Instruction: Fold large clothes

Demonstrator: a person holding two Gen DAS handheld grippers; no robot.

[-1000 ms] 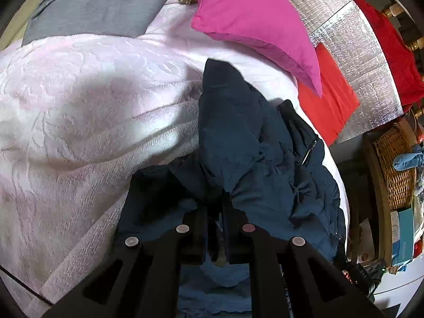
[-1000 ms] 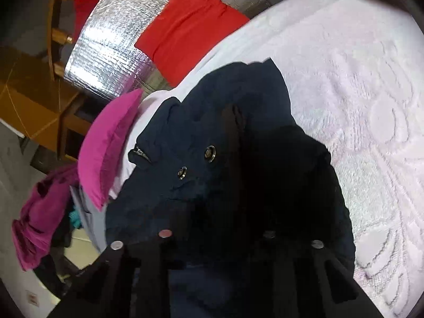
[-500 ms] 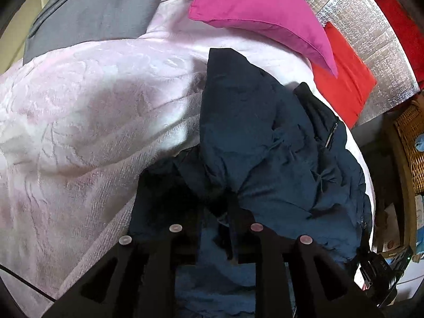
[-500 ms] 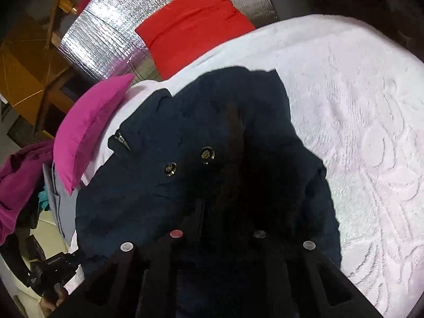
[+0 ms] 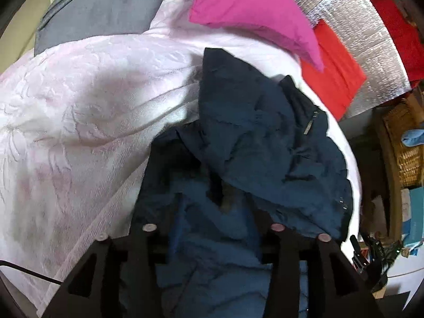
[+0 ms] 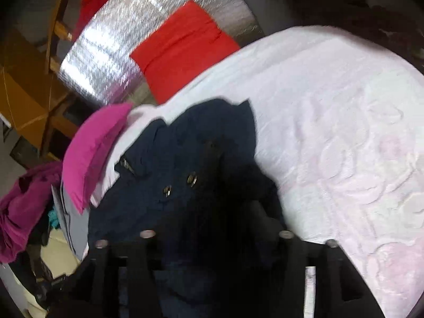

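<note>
A dark navy jacket (image 5: 265, 143) with a zip and snap buttons lies crumpled on a pale pink bedspread (image 5: 79, 122). My left gripper (image 5: 212, 212) stands open over its near part, with loose cloth lying between the wide-apart fingers. In the right wrist view the same jacket (image 6: 185, 185) lies below my right gripper (image 6: 217, 212), which also stands open with dark cloth between its fingers. The fingertips of both are partly hidden by the fabric.
A magenta pillow (image 5: 251, 13) and a red cushion (image 5: 336, 71) lie beyond the jacket against a silver foil panel (image 5: 371, 53). A grey cover (image 5: 100, 8) lies at the far left. A wicker basket (image 5: 405, 143) stands off the bed's right edge. Magenta clothes (image 6: 23, 206) hang left.
Both grippers have opened from shut on the jacket, fingers now wide apart. The jacket has settled lower on the bedspread.
</note>
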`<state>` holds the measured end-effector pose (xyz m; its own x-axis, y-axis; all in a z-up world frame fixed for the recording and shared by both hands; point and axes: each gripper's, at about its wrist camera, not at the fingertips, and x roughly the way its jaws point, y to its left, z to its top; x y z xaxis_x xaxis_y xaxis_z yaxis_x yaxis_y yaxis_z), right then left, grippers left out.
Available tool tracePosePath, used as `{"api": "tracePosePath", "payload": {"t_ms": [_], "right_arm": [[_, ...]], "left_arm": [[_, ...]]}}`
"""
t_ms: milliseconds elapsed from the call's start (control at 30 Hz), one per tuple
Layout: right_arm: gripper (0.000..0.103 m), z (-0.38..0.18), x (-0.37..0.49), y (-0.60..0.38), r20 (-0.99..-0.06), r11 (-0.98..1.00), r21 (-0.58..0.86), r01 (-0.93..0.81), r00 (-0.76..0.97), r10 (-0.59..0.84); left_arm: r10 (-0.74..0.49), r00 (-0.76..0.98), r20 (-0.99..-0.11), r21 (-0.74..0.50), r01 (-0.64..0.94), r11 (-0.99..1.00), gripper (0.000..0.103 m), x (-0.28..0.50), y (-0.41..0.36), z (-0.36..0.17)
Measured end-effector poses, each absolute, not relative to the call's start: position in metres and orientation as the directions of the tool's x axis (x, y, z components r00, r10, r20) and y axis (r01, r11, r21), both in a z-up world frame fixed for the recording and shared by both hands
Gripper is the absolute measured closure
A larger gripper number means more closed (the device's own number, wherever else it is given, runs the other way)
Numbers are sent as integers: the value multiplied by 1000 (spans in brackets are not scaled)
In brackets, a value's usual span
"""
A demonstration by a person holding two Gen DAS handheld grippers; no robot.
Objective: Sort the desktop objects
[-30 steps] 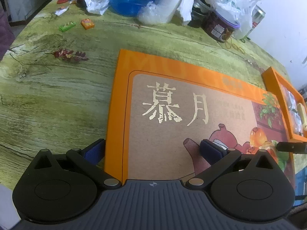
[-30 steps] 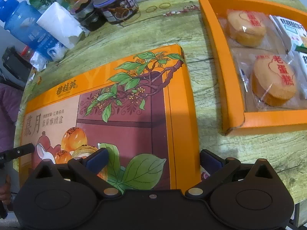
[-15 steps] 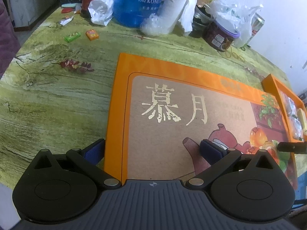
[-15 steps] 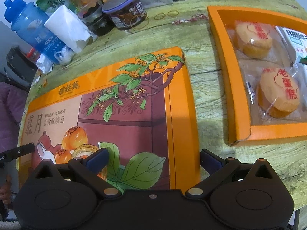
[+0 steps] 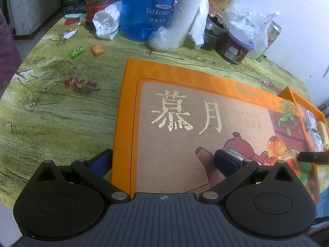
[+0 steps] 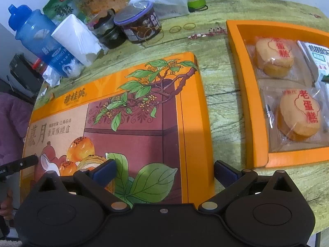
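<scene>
— Both sets of jaws?
— Released. The left gripper straddles the flat orange printed box lid's left edge, the right gripper its right edge.
— The lid?
— Flat on the green bench, beside the orange tray of wrapped cakes.

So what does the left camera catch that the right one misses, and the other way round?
Only the left camera shows the small green packet and small orange packet lying on the table. Only the right camera clearly shows the two wrapped cakes in the open orange tray. Both show the big orange box lid, the blue bottle, the white paper roll, and open tongs.
</scene>
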<state>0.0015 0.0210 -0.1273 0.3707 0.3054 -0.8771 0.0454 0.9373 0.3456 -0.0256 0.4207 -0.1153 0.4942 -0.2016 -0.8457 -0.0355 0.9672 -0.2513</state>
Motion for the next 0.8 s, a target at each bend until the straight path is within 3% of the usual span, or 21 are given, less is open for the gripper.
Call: {"api": "tracePosePath", "payload": {"t_ms": [800], "right_arm": [[2,-116,12,8,-859,934,352,63,417,296]], "left_arm": [[-214,519,-828,-247,5,969,0,-5,408,-105]]}}
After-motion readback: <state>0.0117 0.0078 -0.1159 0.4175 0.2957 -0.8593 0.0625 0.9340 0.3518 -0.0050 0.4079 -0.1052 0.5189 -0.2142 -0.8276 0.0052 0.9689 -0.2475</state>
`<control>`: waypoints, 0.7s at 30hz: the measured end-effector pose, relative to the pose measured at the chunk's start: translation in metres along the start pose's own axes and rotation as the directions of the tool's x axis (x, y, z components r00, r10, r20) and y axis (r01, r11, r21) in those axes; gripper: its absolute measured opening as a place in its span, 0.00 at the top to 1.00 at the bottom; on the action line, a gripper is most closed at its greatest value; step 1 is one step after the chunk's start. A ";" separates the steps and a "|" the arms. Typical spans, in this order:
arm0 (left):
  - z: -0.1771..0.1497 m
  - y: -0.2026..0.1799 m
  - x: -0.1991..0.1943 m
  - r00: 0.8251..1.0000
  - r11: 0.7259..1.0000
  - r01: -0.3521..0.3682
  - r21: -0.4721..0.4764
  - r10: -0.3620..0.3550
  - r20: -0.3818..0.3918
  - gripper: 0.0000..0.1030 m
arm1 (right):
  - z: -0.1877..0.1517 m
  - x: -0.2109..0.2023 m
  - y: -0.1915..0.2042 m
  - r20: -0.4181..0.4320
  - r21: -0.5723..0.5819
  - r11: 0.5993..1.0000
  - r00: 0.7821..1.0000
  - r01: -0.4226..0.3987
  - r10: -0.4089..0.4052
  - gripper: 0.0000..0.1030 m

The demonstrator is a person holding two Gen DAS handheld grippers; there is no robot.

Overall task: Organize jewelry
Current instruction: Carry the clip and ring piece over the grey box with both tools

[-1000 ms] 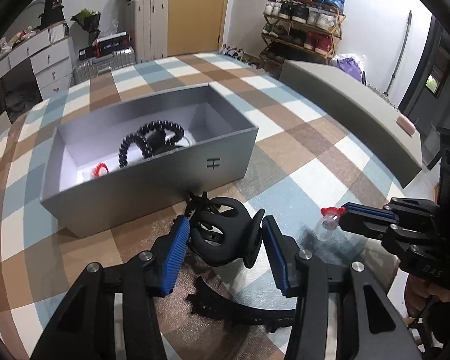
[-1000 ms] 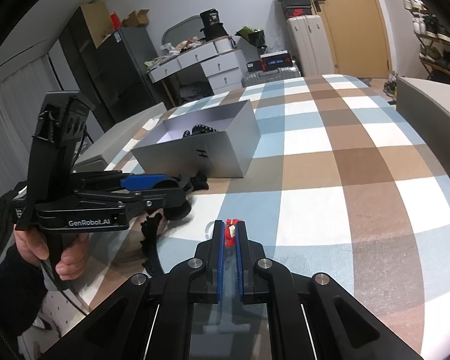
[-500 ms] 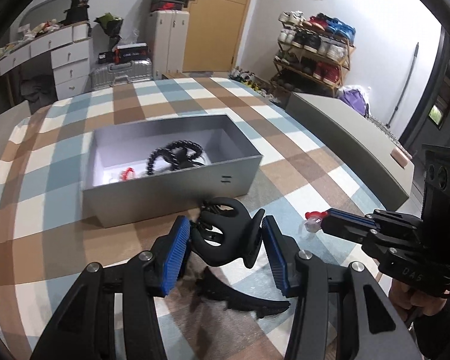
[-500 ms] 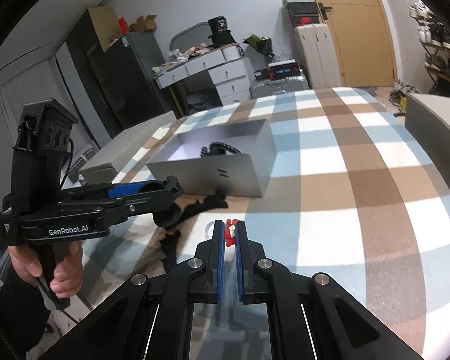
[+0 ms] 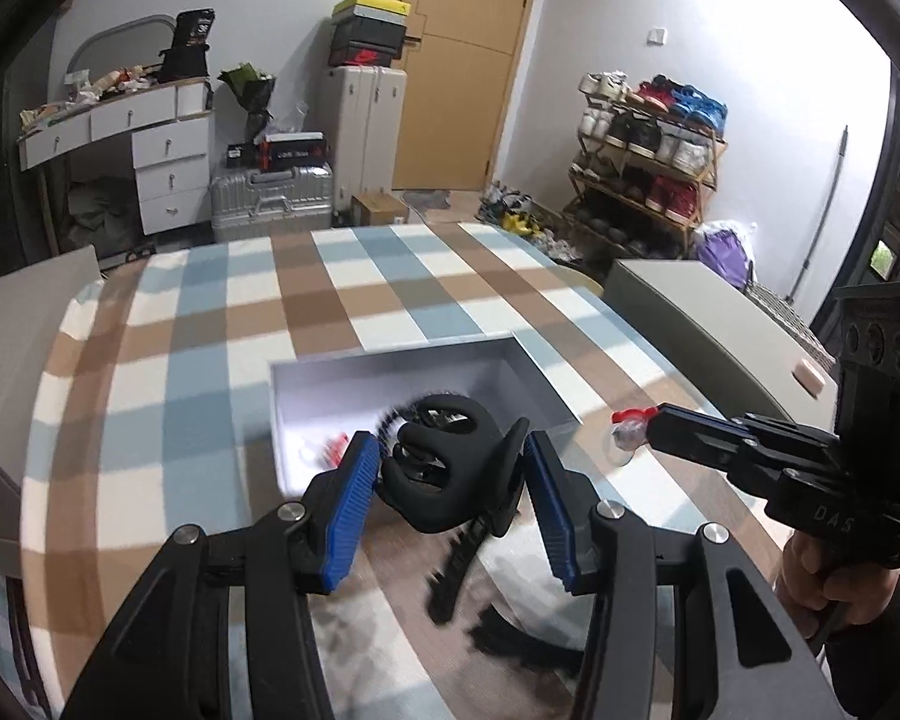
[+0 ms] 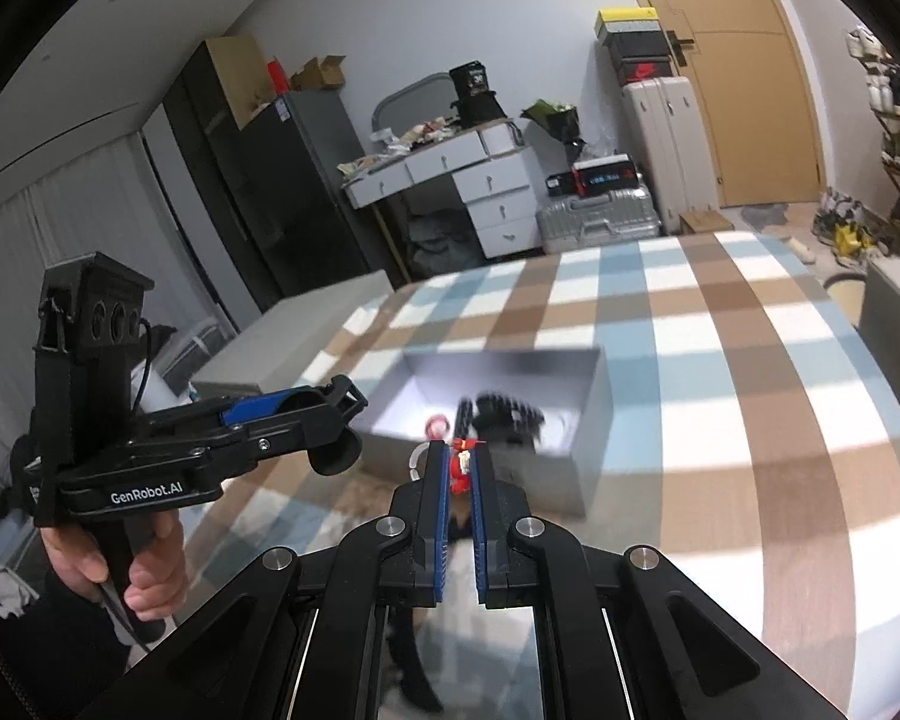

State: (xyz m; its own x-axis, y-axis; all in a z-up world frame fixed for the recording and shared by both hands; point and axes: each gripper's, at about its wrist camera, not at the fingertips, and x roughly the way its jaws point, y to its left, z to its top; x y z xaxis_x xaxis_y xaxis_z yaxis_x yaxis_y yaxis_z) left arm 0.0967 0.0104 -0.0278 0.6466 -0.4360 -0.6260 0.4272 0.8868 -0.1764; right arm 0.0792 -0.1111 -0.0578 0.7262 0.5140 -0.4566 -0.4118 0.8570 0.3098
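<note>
Grippers were both loaded, each clamped on its own piece. Your left gripper (image 5: pixel 450 474) pinched a black hair claw (image 5: pixel 444 480) between its blue pads (image 5: pixel 351 510), jaws partly spread around it, held above the checked tablecloth (image 5: pixel 210 324) at the near edge of the grey box (image 5: pixel 546 384). Your right gripper (image 6: pixel 462 468), at three o'clock in the left view, had its jaws pressed nearly together on a small red-and-white trinket (image 6: pixel 462 465). Inside the box lay a black beaded bracelet (image 6: pixel 504 414) and a small red piece (image 6: pixel 437 425). At six o'clock on the cloth lay blurred black toothed clips (image 5: pixel 456 564).
</note>
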 end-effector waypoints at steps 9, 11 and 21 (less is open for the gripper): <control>0.012 0.021 0.018 1.000 0.999 -0.024 -0.048 0.025 0.009 0.57 | 0.036 0.028 0.002 -0.008 -0.056 0.998 1.000 0.002 -0.003 0.94; 0.012 0.026 0.024 1.000 0.997 -0.025 -0.070 0.025 -0.003 0.57 | 0.040 0.037 0.000 -0.014 -0.056 0.998 1.000 0.003 -0.004 0.94; 0.010 0.037 0.045 0.999 0.995 -0.010 -0.102 0.005 -0.050 0.57 | 0.040 0.082 -0.014 -0.078 -0.043 0.999 0.997 0.016 -0.019 0.94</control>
State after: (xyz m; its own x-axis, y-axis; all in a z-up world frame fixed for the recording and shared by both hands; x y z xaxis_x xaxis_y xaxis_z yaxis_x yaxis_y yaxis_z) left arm 0.1485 0.0222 -0.0553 0.6167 -0.4231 -0.6638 0.3535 0.9023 -0.2467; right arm 0.1667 -0.0828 -0.0662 0.6889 0.4986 -0.5261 -0.4231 0.8660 0.2667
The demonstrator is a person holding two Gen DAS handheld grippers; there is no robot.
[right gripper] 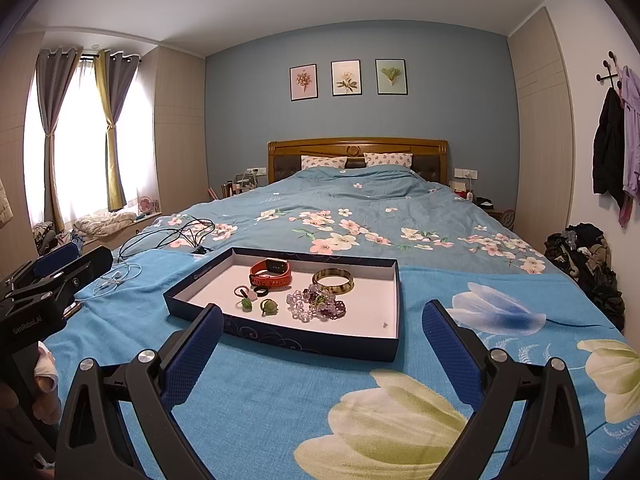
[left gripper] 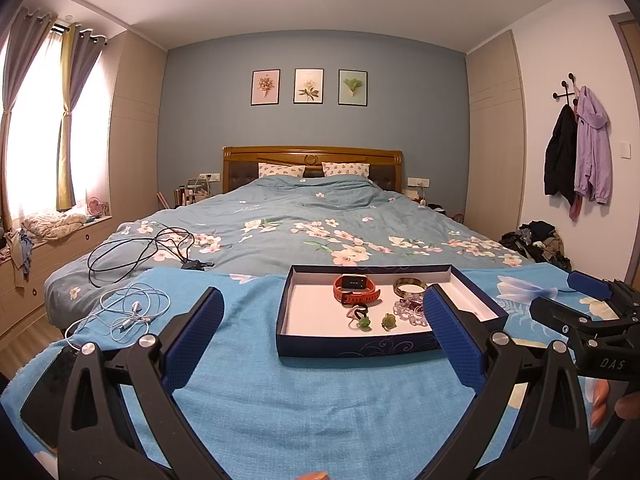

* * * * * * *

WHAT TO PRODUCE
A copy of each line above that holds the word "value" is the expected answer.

REPLY TO THE TASK
Numbers are sent as integers: the value multiplied by 1000 (spans in brackets are not scaled)
In brackets, a value's usual span
`<control>`: waypoints, 0.7s at 30hz: the measured end-effector pose, relative to the pose measured at the chunk's start: translation in metres along the start pose's own axes and rotation as the directions of the tool's x axis (x, y, z components r00, r10, r20) and y axis (r01, r11, r21) in those axes; gripper: its absolute measured opening as a place in its span, 0.00 at the top to 1.00 at the bottom; on the action line, a gripper is most closed at its greatest value; step 1 is one step after the chunk's start. A ";" separates the steps and a "|" the arms. Typical spans, in this order:

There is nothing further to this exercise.